Given its industrial past, Cleveland largely turns its back to Lake Erie, lining the coast with power plants, a freeway and mounds of iron ore to feed its steel factories. The shore is especially deserted in winter, when strong winds and waves pummel the land. In December, as temperatures dip into the 20s and ice gathers in the lake’s small coves, Cleveland surfers have Lake Erie almost entirely to themselves.
“Surfing Lake Erie is basically disgusting,” said Bill Weeber, known as Mongo, 44. “But then I catch that wave and I forget about it, and I feel high all day.”
Scott Ditzenberger hoped to experience the same feeling when he heard that the first blizzard of the winter was pounding across the Midwest.
“I was so excited I could barely sleep last night,” said Mr. Ditzenberger, 35, who quit his job as a lawyer in August to spend more time surfing and to film a documentary about Cleveland’s surf community.
It was the kind of day that lives mostly in Cleveland surfers’ fantasies. Pushed by the storm’s winds, water the color of chocolate milk rose 10 feet in the air before slamming onto a beach of boulders and logs. The temperature was 40 degrees and falling. One surfer, Vince Labbe, climbed onto his board only to get blown backward by 40-mile-an-hour winds.
Mike Miller, known as Chewbacca, managed to tuck his head and left shoulder into the barrel of a wave before being crushed by a wall of water.
“I haven’t seen a break this good in 10 years,” Mr. Ditzenberger said.
Go ahead and laugh.
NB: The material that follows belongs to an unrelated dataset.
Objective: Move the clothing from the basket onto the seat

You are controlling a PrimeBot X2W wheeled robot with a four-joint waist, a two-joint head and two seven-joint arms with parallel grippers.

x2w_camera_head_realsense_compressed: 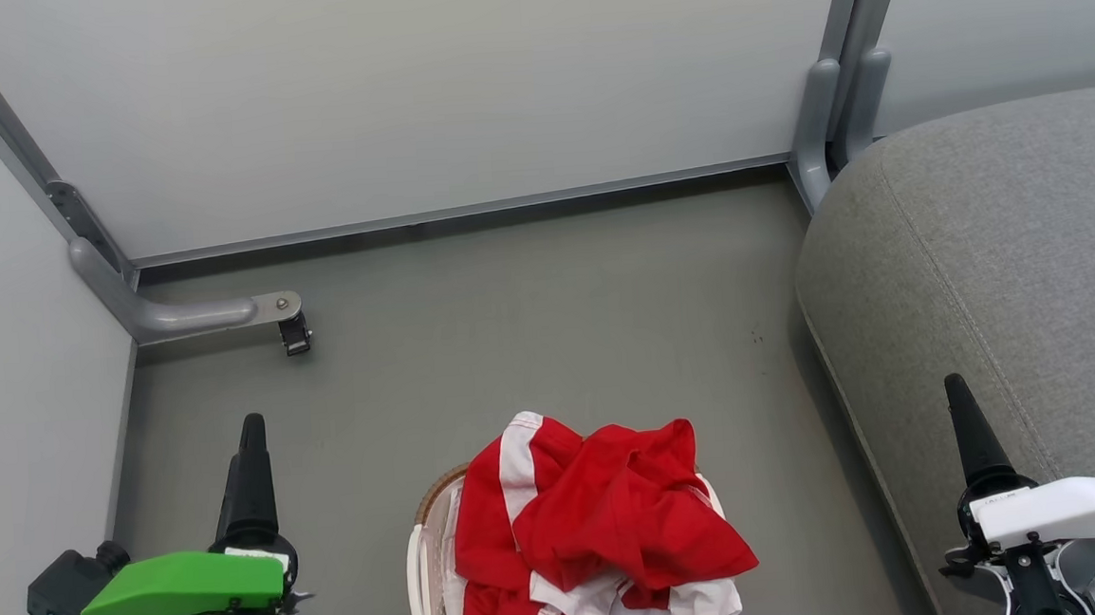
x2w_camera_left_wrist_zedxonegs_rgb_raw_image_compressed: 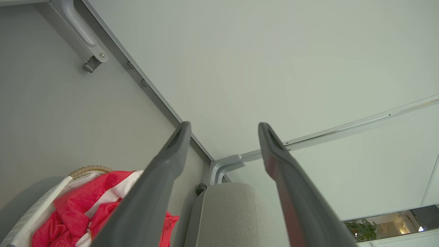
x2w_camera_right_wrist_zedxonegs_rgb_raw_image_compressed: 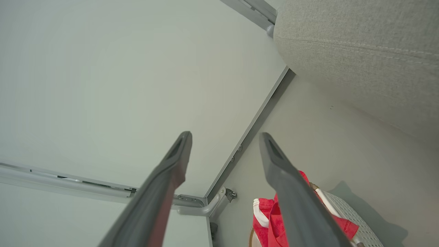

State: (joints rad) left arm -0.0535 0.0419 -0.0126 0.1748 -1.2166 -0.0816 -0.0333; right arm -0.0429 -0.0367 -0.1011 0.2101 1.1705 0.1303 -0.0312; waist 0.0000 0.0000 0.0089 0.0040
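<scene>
Head view: red clothing [x2w_camera_head_realsense_compressed: 599, 523] heaped in the basket [x2w_camera_head_realsense_compressed: 418, 563], bottom centre; grey seat [x2w_camera_head_realsense_compressed: 1011, 270] near on the right, strip of floor [x2w_camera_head_realsense_compressed: 782, 407] between. Left wrist view: left gripper [x2w_camera_left_wrist_zedxonegs_rgb_raw_image_compressed: 224, 128] jaws spread wide, clear of the basket. Right wrist view: right gripper [x2w_camera_right_wrist_zedxonegs_rgb_raw_image_compressed: 224, 137] spread too, seat edge up top.

Before me, red white-striped clothing [x2w_camera_head_realsense_compressed: 608, 513] lies crumpled, heaped over the white lattice basket [x2w_camera_head_realsense_compressed: 418, 567]; the grey seat [x2w_camera_head_realsense_compressed: 1010, 251] stands near, on my right.
</scene>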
Cleveland surfers are used to it.
When Jamie Yanak sits at a stoplight with his surfboard atop his 1996 Ford Thunderbird, he said, people point and laugh. Every year a local television crew arrives on the beach to film surfers in the snow and make jokes about “California dreaming.”
But this is not California. And Cleveland surfers are not playing around. Many of the roughly 25 committed surfers here work nights all year to keep their winter days free for surfing. Mr. Weeber quit his job as an advertising art director and makes less money as a summer landscaper. He moved his family closer to the beach, to spend more time on the waves.
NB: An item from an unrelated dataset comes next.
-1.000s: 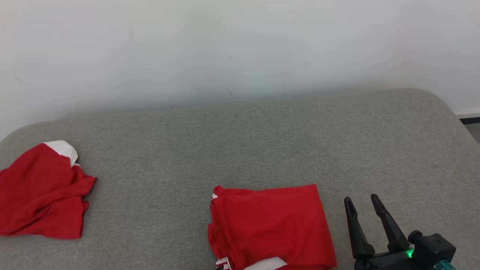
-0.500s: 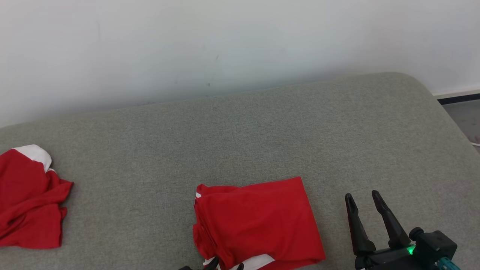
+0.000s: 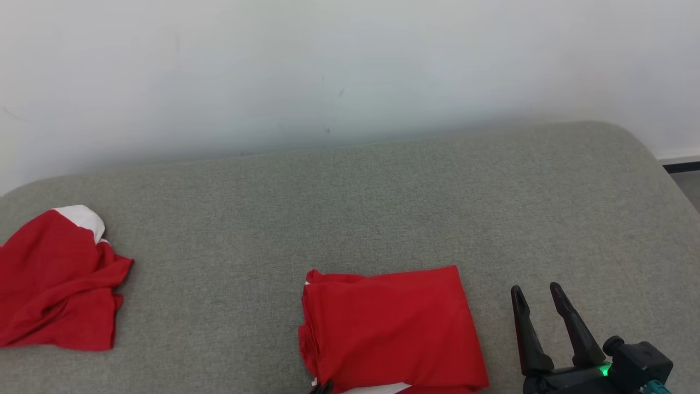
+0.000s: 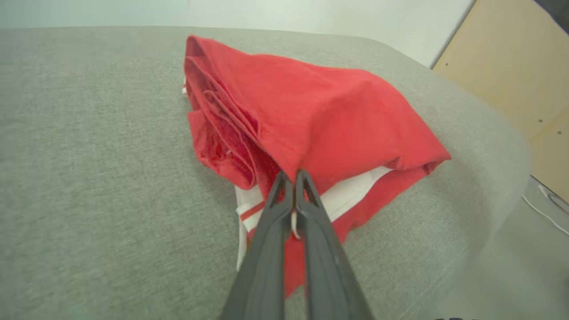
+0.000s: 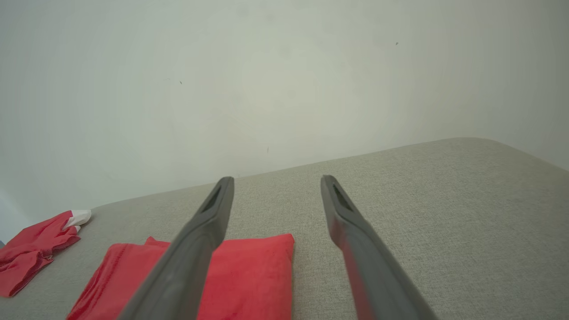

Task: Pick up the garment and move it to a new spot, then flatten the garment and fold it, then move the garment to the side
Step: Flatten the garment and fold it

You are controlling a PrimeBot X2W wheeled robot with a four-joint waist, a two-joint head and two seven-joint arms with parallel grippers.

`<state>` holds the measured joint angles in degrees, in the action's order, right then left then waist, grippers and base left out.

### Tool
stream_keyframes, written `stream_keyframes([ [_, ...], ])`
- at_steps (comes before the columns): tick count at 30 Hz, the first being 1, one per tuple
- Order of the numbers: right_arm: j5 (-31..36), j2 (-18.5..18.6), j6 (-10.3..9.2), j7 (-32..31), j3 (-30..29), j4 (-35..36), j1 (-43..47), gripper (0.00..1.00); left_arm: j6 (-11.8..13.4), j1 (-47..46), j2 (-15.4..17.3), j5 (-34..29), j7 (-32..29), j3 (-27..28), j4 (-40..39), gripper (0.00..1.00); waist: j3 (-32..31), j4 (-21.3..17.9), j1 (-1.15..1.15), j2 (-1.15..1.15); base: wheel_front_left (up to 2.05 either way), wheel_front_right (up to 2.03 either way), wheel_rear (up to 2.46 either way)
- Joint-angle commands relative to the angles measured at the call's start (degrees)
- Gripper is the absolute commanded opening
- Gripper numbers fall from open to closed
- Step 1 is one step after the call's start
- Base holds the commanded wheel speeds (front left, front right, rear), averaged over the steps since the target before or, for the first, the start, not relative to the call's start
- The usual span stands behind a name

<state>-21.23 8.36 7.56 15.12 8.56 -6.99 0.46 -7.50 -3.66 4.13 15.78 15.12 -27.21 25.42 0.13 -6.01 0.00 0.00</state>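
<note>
The folded red garment [image 3: 391,328] with white trim lies on the grey cushion near its front edge. In the left wrist view my left gripper [image 4: 292,175] is shut on the near edge of the garment [image 4: 320,111], pinching the top red layer, which tents up over a white band. Its dark tip [image 3: 322,387] peeks in at the bottom of the head view. My right gripper [image 3: 536,289] stands open to the right of the garment, apart from it. In the right wrist view the right gripper [image 5: 276,180] holds nothing, with the garment [image 5: 253,271] below and left.
A second, crumpled red and white garment [image 3: 54,284] lies at the cushion's far left. The grey cushion [image 3: 350,208] ends at a white wall behind and rounds off at the right. A wooden panel [image 4: 520,62] and floor lie beyond the right edge.
My left gripper has shut on the garment's near edge; its fingers stood apart half a second ago. The head camera has swayed. The right gripper stays open in place.
</note>
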Motion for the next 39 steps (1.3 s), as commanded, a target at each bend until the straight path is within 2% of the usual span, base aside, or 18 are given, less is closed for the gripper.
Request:
stream_keyframes([
  [1,0.1,-0.1,-0.11,0.0,-0.3,-0.2,0.7,1.00,0.1,1.2,0.6,-0.1,0.0,0.3,-0.6,0.00,-0.4,0.6,0.00,0.00,0.00,0.00,0.00],
  [6,0.1,-0.2,-0.11,0.0,-0.8,-0.5,0.7,1.00,0.1,2.9,1.0,0.5,0.0,-1.2,0.1,0.00,-0.5,1.2,0.00,0.00,0.00,0.00,0.00],
  [7,0.2,-0.2,-0.11,0.0,-0.9,-0.6,0.7,1.00,0.1,2.6,1.0,0.6,0.0,-1.3,0.4,0.17,-0.5,1.2,0.00,0.00,0.00,0.00,0.00],
  [8,0.2,-0.2,-0.11,0.0,-0.9,-0.7,0.6,1.00,0.1,2.4,0.8,0.7,0.0,-1.3,0.7,0.72,-0.5,1.3,0.00,0.00,0.00,0.00,0.00],
  [9,0.2,-0.1,-0.11,0.0,-0.9,-0.8,0.5,1.00,0.1,2.2,0.6,0.9,0.0,-1.4,0.9,1.00,-0.5,1.3,0.00,0.00,0.00,0.00,0.00],
  [13,0.5,0.0,-0.11,0.0,-1.2,-0.9,0.1,1.00,0.1,1.7,0.2,0.5,0.0,0.5,-0.7,1.00,-0.8,1.4,0.00,0.00,0.00,0.00,0.00],
  [19,0.9,-0.1,-0.11,0.0,-2.0,0.1,0.1,1.00,1.7,3.0,0.2,-1.1,0.0,6.3,-6.3,1.00,-1.4,2.1,0.00,0.00,0.00,0.00,0.00],
  [21,1.4,-0.1,-0.11,0.0,-2.3,0.4,0.4,1.00,3.6,3.4,0.6,-1.1,0.0,10.8,-9.7,1.00,-1.8,2.5,0.00,0.00,0.00,0.00,0.00],
  [24,2.1,0.0,-0.11,0.0,-2.7,0.8,0.7,1.00,5.0,4.5,1.4,-2.1,0.0,17.0,-13.7,1.00,-2.3,3.2,0.00,0.00,0.00,0.00,0.00],
  [30,3.4,0.3,-0.11,0.0,-2.9,1.1,1.5,1.00,5.4,6.0,3.5,-5.0,0.0,25.0,-18.7,1.00,-3.4,4.3,0.00,0.00,0.00,0.00,0.00],
  [39,5.7,0.9,-0.11,0.0,-3.2,1.5,3.6,1.00,4.9,9.5,2.8,-6.9,0.0,29.5,-20.1,1.00,-4.9,5.2,0.00,0.00,0.00,0.00,0.00],
])
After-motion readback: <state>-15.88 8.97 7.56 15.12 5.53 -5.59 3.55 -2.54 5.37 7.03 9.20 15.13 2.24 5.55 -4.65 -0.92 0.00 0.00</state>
Sean Rooney, 31, said, “All I want to do is surf.”
The strongest winds and waves come in winter, just before Lake Erie freezes. Waves up to 10 feet have been surfed, but the largest swells are usually chest-high. Instead of curling into a vertical wall, the waves are round like haystacks, and they collapse onto the shore like soggy paper.
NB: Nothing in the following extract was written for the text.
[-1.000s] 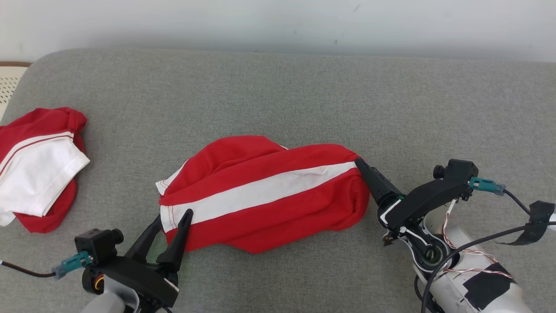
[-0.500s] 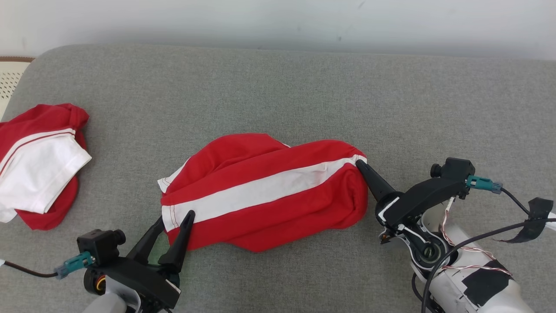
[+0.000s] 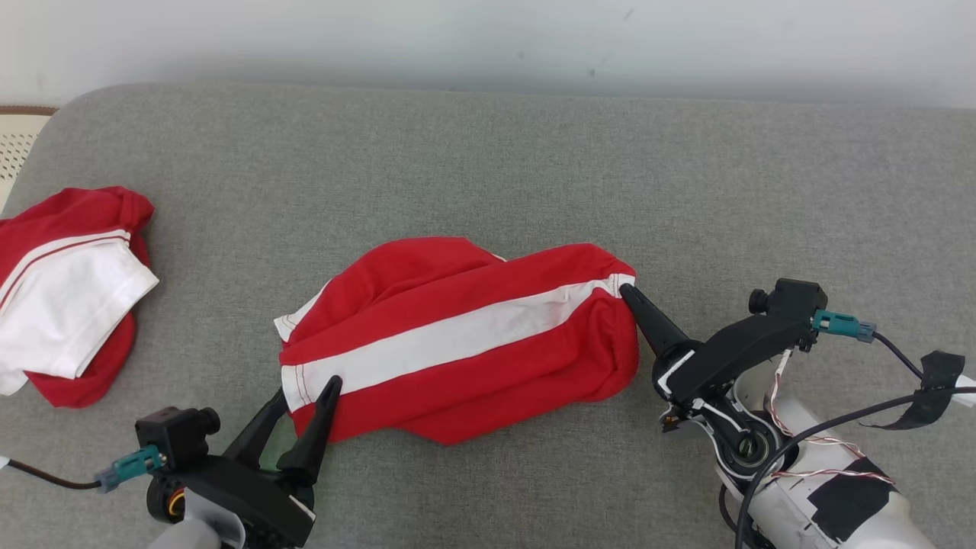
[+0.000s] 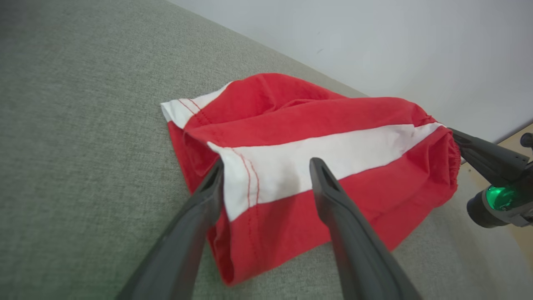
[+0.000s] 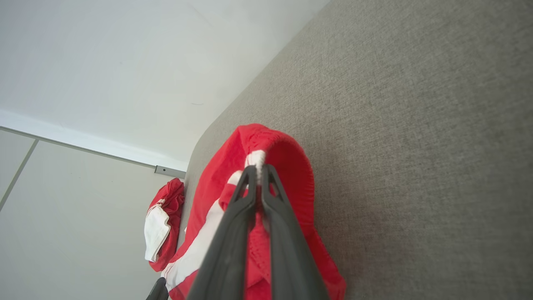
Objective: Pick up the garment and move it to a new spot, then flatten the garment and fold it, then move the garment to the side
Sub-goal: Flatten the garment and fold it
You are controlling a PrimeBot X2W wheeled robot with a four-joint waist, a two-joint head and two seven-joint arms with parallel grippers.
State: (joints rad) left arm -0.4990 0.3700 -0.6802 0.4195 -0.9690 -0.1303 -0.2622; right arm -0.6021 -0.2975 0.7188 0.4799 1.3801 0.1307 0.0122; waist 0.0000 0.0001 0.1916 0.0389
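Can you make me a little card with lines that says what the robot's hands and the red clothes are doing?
surface: grey cushion
middle garment: red with a white stripe, lying crumpled
right gripper: shut on the middle garment's right end
left gripper: open, at the middle garment's left corner, not closed on it
other garment: red and white, bunched at the far left

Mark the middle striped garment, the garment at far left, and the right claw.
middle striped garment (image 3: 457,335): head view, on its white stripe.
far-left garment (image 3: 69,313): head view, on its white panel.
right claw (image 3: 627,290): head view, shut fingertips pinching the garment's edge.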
Surfers learn to avoid ice chunks the size of bowling balls. Some wear goggles to surf through freezing rain, which can sting their eyes like needles. That is a bad idea, Mr. Labbe said, because the goggles freeze to their faces.
Surfers watch their friends for signs of hypothermia, urging them to leave the water when their eyes glaze over and their words slur. Ear infections are a common affliction.